Bertha Benz's Famous Ride

by | Dec 2004 | 0 comments

The title of the World’s First Viable Automobile is generally conceded to belong to Karl Benz’s Patent Motorwagen of 1886.  StarTuned‘s editor actually had the chance to experience driving a replica of this engineering landmark built from the original prints, thanks to Mercedes-Benz and Hemmings Motor News.  Sitting way up high on a not-so-stable three-wheeled chassis gave us a true appreciation of the courage exhibited by Bertha Benz, the inventor’s wife and mother of their two sons, when she took her famous ride.

It seems that Herr Benz didn’t have ironbound faith in his own creation, so had never driven it farther than about 20 km.  There were other impediments such as frightened horses and outraged citizens.  Frau Benz, however, whom her husband later described as “fearless and courageous,” was unfazed by such concerns, and had great confidence in Karl’s achievement.  Since her husband didn’t seem about to prove that it could withstand a long trip, and, by extension, that travel by automobile was a practical proposition, she was determined to prove it herself.

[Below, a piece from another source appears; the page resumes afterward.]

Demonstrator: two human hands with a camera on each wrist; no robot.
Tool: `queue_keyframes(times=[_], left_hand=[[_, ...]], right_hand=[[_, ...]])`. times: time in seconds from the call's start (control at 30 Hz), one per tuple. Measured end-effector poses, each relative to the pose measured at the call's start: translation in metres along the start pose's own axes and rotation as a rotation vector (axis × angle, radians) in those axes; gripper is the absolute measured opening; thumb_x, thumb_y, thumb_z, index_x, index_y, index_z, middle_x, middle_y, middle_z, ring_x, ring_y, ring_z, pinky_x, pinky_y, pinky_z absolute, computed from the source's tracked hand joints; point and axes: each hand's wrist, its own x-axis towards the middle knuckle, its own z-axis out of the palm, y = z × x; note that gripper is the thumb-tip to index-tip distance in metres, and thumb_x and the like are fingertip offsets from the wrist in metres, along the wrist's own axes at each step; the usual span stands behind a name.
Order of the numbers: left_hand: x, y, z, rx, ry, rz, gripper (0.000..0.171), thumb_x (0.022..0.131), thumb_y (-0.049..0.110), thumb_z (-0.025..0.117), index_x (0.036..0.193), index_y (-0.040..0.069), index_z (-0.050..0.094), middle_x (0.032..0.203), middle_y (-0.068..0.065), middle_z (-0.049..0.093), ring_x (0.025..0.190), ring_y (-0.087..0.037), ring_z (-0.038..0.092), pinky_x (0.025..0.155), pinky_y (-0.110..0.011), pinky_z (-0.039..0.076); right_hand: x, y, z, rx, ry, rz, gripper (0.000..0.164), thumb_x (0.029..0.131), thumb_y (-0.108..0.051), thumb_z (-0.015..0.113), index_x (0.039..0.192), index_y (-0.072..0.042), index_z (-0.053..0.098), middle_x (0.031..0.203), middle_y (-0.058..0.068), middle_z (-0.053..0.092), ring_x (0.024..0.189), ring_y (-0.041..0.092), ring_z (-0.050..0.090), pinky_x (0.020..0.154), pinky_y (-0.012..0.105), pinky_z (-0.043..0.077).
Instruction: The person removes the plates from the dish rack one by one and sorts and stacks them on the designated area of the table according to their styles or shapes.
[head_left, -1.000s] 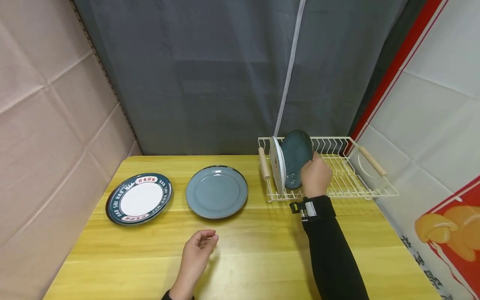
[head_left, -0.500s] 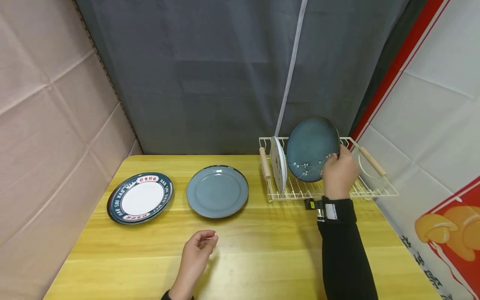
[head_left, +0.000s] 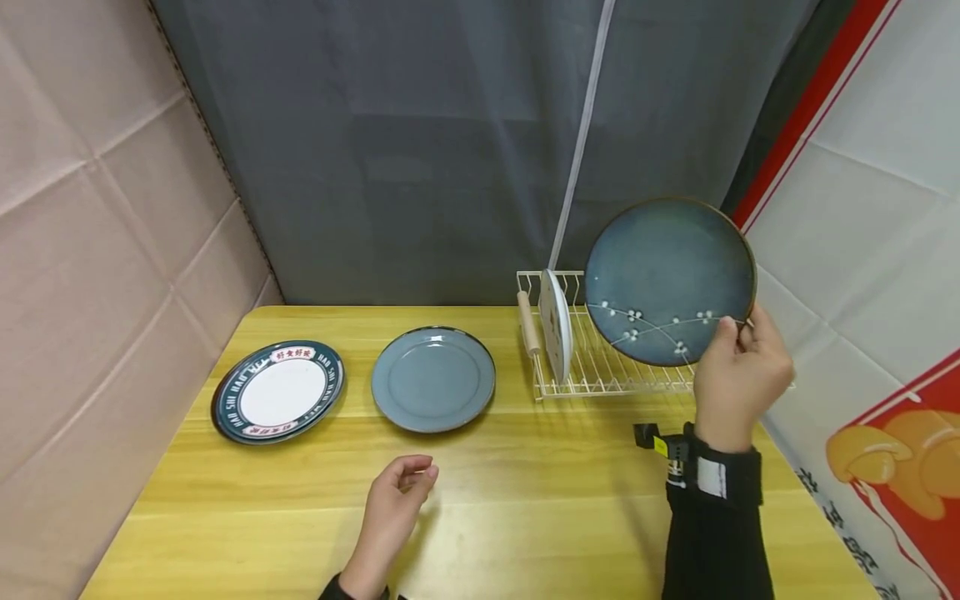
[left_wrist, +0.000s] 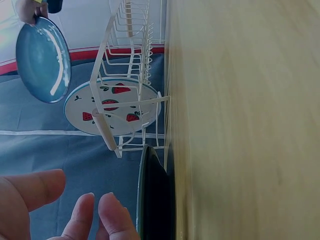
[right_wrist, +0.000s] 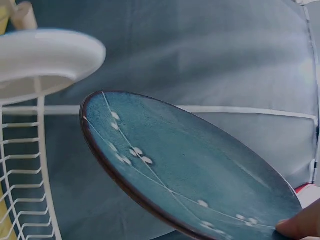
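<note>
My right hand (head_left: 742, 375) pinches the edge of a blue-green plate (head_left: 667, 275) with a white blossom pattern, thumb on its face. The plate is raised over the dish rack (head_left: 611, 379), its face toward me. In the left end of the rack a white plate (left_wrist: 107, 107) with a watermelon print stands on edge. My left hand (head_left: 393, 512) hovers near the table's front, fingers loosely bent and holding nothing. Just beyond it a grey-blue plate (head_left: 433, 379) lies flat on the table.
A dark-rimmed plate (head_left: 333, 392) with a white centre and lettering lies flat at the left, on top of another dark rim. The wire rack has wooden handles (head_left: 528, 323). A grey curtain (head_left: 360, 167) closes the back, with pale walls (head_left: 862, 250) at the sides.
My right hand has lifted the blossom plate out of the rack, moving it up and to the right, and its face has turned toward me. My left hand has stayed in place.
</note>
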Motion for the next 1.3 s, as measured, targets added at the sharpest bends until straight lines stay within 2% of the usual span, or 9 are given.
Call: queue_keyframes(times=[0.13, 0.3, 0.5, 0.63, 0.73, 0.8, 0.87, 1.07, 1.3], left_hand=[[-0.001, 0.000, 0.000, 0.004, 0.001, 0.000, 0.033, 0.095, 0.021, 0.071, 0.117, -0.003, 0.066, 0.105, -0.010, 0.069, 0.096, -0.021, 0.063, 0.076, -0.027, 0.055], [-0.001, 0.000, 0.002, -0.012, -0.006, 0.004, 0.034, 0.095, 0.020, 0.070, 0.119, -0.004, 0.065, 0.109, -0.013, 0.069, 0.096, -0.021, 0.064, 0.076, -0.026, 0.056], [-0.002, 0.000, 0.003, -0.060, -0.035, 0.033, 0.041, 0.097, 0.018, 0.068, 0.129, -0.006, 0.059, 0.126, -0.023, 0.062, 0.099, -0.023, 0.065, 0.076, -0.025, 0.057], [-0.004, 0.002, 0.005, -0.121, -0.060, 0.040, 0.045, 0.099, 0.020, 0.064, 0.133, -0.008, 0.054, 0.131, -0.025, 0.058, 0.107, -0.030, 0.064, 0.080, -0.028, 0.059], [-0.005, 0.004, 0.007, -0.158, -0.093, 0.043, 0.049, 0.102, 0.025, 0.061, 0.135, -0.009, 0.052, 0.131, -0.026, 0.056, 0.112, -0.036, 0.061, 0.084, -0.034, 0.059], [-0.006, 0.006, 0.008, -0.165, -0.111, 0.039, 0.050, 0.103, 0.028, 0.059, 0.136, -0.008, 0.051, 0.132, -0.026, 0.056, 0.114, -0.038, 0.059, 0.087, -0.037, 0.059], [-0.005, 0.006, 0.008, -0.166, -0.119, 0.038, 0.051, 0.103, 0.030, 0.057, 0.137, -0.008, 0.050, 0.133, -0.027, 0.056, 0.115, -0.039, 0.058, 0.089, -0.039, 0.058], [-0.004, 0.009, 0.010, -0.204, -0.110, 0.060, 0.049, 0.104, 0.026, 0.057, 0.136, -0.010, 0.050, 0.132, -0.029, 0.056, 0.112, -0.036, 0.061, 0.089, -0.040, 0.058], [-0.002, 0.009, 0.014, -0.239, -0.120, 0.082, 0.042, 0.102, 0.017, 0.059, 0.134, -0.010, 0.051, 0.125, -0.026, 0.059, 0.103, -0.023, 0.065, 0.088, -0.041, 0.058]], right_hand=[[-0.007, -0.002, -0.011, 0.102, 0.009, 0.022, 0.034, 0.095, 0.000, 0.063, 0.124, -0.015, 0.071, 0.103, 0.015, 0.074, 0.072, -0.010, 0.061, 0.065, 0.009, 0.046], [-0.021, -0.001, -0.022, 0.185, -0.033, 0.061, 0.033, 0.093, 0.003, 0.064, 0.121, -0.014, 0.073, 0.095, 0.016, 0.074, 0.060, -0.003, 0.057, 0.054, 0.010, 0.042], [-0.044, 0.000, -0.036, 0.365, -0.157, 0.195, 0.032, 0.093, 0.004, 0.066, 0.123, -0.007, 0.071, 0.111, 0.020, 0.070, 0.092, 0.007, 0.071, 0.076, 0.015, 0.056], [-0.063, 0.003, -0.041, 0.516, -0.237, 0.303, 0.035, 0.091, 0.009, 0.065, 0.125, 0.002, 0.067, 0.107, 0.010, 0.073, 0.094, 0.009, 0.071, 0.079, 0.017, 0.056], [-0.078, 0.007, -0.041, 0.523, -0.312, 0.350, 0.035, 0.091, 0.010, 0.065, 0.126, 0.009, 0.063, 0.096, -0.004, 0.075, 0.089, 0.006, 0.071, 0.076, 0.017, 0.057], [-0.087, 0.010, -0.040, 0.488, -0.378, 0.393, 0.036, 0.092, 0.009, 0.064, 0.128, 0.010, 0.061, 0.093, -0.008, 0.074, 0.085, 0.005, 0.071, 0.071, 0.018, 0.058], [-0.095, 0.013, -0.038, 0.421, -0.445, 0.443, 0.037, 0.093, 0.006, 0.065, 0.129, 0.010, 0.060, 0.095, -0.004, 0.074, 0.081, 0.004, 0.071, 0.067, 0.019, 0.059], [-0.118, 0.021, -0.034, 0.318, -0.618, 0.558, 0.038, 0.096, 0.000, 0.064, 0.132, 0.009, 0.057, 0.116, 0.025, 0.066, 0.081, 0.005, 0.071, 0.068, 0.023, 0.060], [-0.139, 0.032, -0.029, 0.324, -0.731, 0.658, 0.040, 0.096, 0.002, 0.062, 0.134, 0.011, 0.054, 0.117, 0.025, 0.066, 0.083, 0.006, 0.071, 0.070, 0.024, 0.060]])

So, one morning in August, 1888 she roused their two sons, 15 year-old Eugen and 14 year-old Richard, out of bed while Karl was still asleep, and together they pushed the Model 3 out of the shop and far enough down the street so her husband wouldn’t hear it start.  As you might expect, the boys were deeply into the details of their dad’s contraption, so were pretty good mechanics.  Bertha left a note for Karl saying that they’d gone to visit her mother, who lived in Pforzheim, but not mentioning that they intended to do so in the Motorwagen.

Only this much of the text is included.